Theresa May unveils social housing shakeup

Last week, we attended the Conservative Party Conference in Manchester, which culminated on Wednesday as it does every year – with the Leader’s Speech. Theresa May’s plan was to use her speech to unveil a flagship housing policy, however due to a sore throat and an interruption, the policy has managed to slip under the radar of most press coverage of the event. However, the message from the conference was clear – the Government sees tackling the housing crisis as a top priority, and one in which they need to be seen to address in order to win votes back from Labour.

In her speech the Prime Minister referred to her vision of ‘the British Dream’ throughout, and outlined how housing was essential to this dream being fulfilled:

“The number of new homes being delivered each year has increased significantly since 2010. Our Housing White Paper set out plans to increase it further, ensuring councils release more land for housing, and giving them new powers to ensure that developers actually build homes once they’re given planning permission to do so…  we have introduced schemes like Help to Buy to support people who are struggling right now.”

Mrs May went on to highlight how central the issue of housing policy has become in British electoral politics:

“But the election result showed us that this is not nearly enough. We’ve listened and we’ve learned. So this week, the Chancellor announced that we will help over 130,000 more families with the deposit they need to buy their own home by investing a further £10 billion in Help to Buy.”

The Prime Minister unveiled her flagship policy during the speech – an extra £2 billion of affordable housing:

Today, I can announce that we will invest an additional £2 billion in affordable housing – taking the Government’s total affordable housing budget to almost £9 billion… A new generation of council houses to help fix our broken housing market.”

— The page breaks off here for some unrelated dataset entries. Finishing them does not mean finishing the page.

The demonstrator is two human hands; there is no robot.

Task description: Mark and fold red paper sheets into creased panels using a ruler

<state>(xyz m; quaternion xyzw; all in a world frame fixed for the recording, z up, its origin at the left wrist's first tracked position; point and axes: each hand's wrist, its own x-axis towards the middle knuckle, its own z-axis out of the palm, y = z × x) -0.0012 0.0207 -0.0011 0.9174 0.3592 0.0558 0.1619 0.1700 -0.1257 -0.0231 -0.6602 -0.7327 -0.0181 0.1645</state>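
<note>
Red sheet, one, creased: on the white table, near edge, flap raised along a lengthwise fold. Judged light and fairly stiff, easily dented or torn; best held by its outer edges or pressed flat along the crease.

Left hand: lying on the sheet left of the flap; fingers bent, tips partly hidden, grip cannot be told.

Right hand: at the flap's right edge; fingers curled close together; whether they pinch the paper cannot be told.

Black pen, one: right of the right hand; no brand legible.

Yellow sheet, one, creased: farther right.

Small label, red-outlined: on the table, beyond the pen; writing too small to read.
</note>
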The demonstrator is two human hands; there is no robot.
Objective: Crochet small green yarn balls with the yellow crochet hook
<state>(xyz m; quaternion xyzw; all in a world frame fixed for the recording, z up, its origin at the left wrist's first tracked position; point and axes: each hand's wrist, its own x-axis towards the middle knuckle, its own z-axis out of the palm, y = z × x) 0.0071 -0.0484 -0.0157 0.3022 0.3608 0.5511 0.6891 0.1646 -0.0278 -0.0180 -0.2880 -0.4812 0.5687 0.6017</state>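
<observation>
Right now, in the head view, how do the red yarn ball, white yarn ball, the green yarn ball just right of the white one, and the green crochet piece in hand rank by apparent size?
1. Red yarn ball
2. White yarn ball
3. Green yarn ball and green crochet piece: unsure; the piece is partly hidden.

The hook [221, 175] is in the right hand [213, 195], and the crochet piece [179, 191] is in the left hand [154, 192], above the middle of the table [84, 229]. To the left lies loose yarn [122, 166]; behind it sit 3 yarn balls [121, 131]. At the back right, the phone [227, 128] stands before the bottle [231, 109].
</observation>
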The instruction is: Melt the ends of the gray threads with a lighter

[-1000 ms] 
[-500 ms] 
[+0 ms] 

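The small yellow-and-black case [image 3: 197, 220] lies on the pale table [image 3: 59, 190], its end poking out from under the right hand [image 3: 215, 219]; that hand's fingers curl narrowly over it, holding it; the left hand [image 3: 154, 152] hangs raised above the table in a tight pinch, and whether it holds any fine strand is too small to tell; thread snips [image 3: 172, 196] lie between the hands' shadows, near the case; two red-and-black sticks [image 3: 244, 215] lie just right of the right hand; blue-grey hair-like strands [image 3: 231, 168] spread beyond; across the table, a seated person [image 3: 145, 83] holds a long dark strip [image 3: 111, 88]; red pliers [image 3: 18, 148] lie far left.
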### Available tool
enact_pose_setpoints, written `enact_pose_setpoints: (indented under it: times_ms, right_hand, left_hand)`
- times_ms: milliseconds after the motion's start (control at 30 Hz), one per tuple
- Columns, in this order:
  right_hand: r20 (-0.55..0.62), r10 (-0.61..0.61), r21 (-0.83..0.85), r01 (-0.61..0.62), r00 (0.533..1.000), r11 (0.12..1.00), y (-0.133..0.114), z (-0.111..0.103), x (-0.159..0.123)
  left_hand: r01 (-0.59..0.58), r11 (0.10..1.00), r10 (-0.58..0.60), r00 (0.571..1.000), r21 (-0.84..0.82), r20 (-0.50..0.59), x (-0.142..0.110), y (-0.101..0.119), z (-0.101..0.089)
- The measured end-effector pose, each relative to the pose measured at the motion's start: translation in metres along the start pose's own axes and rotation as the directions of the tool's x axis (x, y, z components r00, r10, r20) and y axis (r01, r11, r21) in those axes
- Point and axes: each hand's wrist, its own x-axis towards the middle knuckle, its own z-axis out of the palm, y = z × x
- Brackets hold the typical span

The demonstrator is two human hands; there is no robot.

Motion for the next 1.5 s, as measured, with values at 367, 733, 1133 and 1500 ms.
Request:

Directly addressing the housebuilding industry, the PM promised land for housing:

“I want to send the clearest possible message to our house builders. We, the government, will make sure the land is available. We’ll make sure our young people have the skills you need. In return, you must do your duty to Britain and build the homes our country needs.”

This move comes at an interesting time, as February’s Housing White Paper had been directed largely at the privately-owned and private-rented sectors. Whilst the increase in social housing will be modest (a Conservative briefing note suggested that this new policy will equate to rougly 5,000 additional affordable homes per year), it is a move likely aimed at attracting younger people to the party, spurred on by recent polling which gives Labour the upper hand both in housing and amongst young people. If another general election does come, it is beyond doubt that housing will play a huge role in both parties’ campaigns.